For a few fleeting minutes Sunday evening, the possibility of a Sweet 16 without a single mid-major looked increasingly realistic.
Only then did 13th-seeded Ohio erase a five-point second-half deficit, blow past 12th-seeded South Florida and guarantee there will still be a dash of small-conference charm in the second week of the NCAA tournament.
South Florida had taken a five-point lead midway through the second half on a Jawanza Poland alley-oop slam when referees gave Poland a technical foul for hanging on the rim. Ohio's Nick Kellogg sank the two free throws and then buried a 3-pointer on the ensuing possession, igniting a 17-4 Bobcats run that propelled them to a 62-56 victory and the program's first Sweet 16 since the field expanded to 64 teams.
Ohio's success stands out even more than usual because it hasn't been the norm among mid-major programs this March.
Fourteen of the other 15 programs in the Sweet 16 are from the six power conferences.
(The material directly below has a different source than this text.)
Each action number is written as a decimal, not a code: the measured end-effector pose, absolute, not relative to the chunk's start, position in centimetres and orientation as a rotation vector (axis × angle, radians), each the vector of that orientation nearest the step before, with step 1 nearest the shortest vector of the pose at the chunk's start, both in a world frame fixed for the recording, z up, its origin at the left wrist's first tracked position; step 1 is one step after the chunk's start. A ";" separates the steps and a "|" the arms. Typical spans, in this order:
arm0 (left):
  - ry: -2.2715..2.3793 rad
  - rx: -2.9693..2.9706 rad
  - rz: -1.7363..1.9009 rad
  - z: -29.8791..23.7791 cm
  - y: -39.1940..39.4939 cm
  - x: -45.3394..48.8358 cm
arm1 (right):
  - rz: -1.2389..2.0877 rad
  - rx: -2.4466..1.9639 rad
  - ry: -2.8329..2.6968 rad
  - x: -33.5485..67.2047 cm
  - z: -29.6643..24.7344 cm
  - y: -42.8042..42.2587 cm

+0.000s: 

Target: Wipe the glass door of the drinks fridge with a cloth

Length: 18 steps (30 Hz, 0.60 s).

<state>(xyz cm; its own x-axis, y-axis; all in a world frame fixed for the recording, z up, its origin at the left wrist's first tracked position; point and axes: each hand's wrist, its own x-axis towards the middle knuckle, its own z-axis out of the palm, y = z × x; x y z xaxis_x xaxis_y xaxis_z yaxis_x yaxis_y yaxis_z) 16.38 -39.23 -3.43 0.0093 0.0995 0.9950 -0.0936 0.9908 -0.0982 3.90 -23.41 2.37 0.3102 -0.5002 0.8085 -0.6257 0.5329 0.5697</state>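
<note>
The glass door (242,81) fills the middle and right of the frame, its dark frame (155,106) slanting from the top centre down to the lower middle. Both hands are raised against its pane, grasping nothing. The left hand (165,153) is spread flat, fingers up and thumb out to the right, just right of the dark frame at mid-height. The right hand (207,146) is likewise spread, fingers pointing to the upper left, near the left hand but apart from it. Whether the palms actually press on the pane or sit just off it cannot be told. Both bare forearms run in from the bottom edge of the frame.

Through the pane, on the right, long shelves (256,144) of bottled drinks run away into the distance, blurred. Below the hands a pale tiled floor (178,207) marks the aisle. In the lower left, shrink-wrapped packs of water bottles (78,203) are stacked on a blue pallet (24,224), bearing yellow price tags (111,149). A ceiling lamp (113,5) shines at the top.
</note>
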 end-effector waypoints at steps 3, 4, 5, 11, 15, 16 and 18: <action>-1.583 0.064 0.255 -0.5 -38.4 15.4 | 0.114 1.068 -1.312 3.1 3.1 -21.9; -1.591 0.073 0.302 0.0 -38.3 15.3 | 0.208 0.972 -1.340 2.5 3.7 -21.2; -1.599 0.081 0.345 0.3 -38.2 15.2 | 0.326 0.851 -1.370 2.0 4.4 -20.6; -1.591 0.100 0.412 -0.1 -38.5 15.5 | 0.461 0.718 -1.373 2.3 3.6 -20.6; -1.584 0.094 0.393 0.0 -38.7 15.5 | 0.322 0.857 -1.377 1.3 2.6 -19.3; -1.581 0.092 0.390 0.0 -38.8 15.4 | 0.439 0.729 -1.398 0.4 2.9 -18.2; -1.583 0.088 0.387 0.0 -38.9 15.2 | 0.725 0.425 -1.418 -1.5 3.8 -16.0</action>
The lone exception is Xavier, which hasn't been classified as a mid-major for years because of its charter flights, glitzy arena and large budget.
It's a bit surprising to see the mid-majors struggle this March after Final Four runs from Butler, VCU and George Mason in recent seasons, but there are a few factors that help explain it.
Top mid-majors such as Drexel, Middle Tennessee State and Nevada never received the opportunity to make a run after crashing out of their respective conference tournaments without securing an automatic bid. Then schools like VCU and Wichita State were paired against one-another in the opening round of the tournament. And finally, the small-conference programs that did win their opening games, such as Lehigh, VCU and Norfolk State, all couldn't sustain their success in the Round of 32.
Few expected Ohio to be one of the final 16 teams alive when the Bobcats drew Big Ten co-champ Michigan in the opening round. Ohio showed its prowess in the regular season by playing Louisville close, winning 27 games and capturing the MAC tournament, but the MAC last produced a Sweet 16 team a decade ago when Antonio Gates helped lead Kent State to the Elite Eight.
What has helped Ohio exceed expectations this week and earn a Sweet 16 date with top-seeded North Carolina is the pairing of guards D.J. Cooper and Walter Offutt. Cooper had 21 points in Ohio's upset victory over Michigan on Friday and Offutt followed that with 21 against stingy South Florida.
The last time a Sweet 16 didn't contain a single mid-major was 2009 when only Xavier and Gonzaga made it from leagues outside the power six. Thanks to Ohio, history did not repeat itself this year.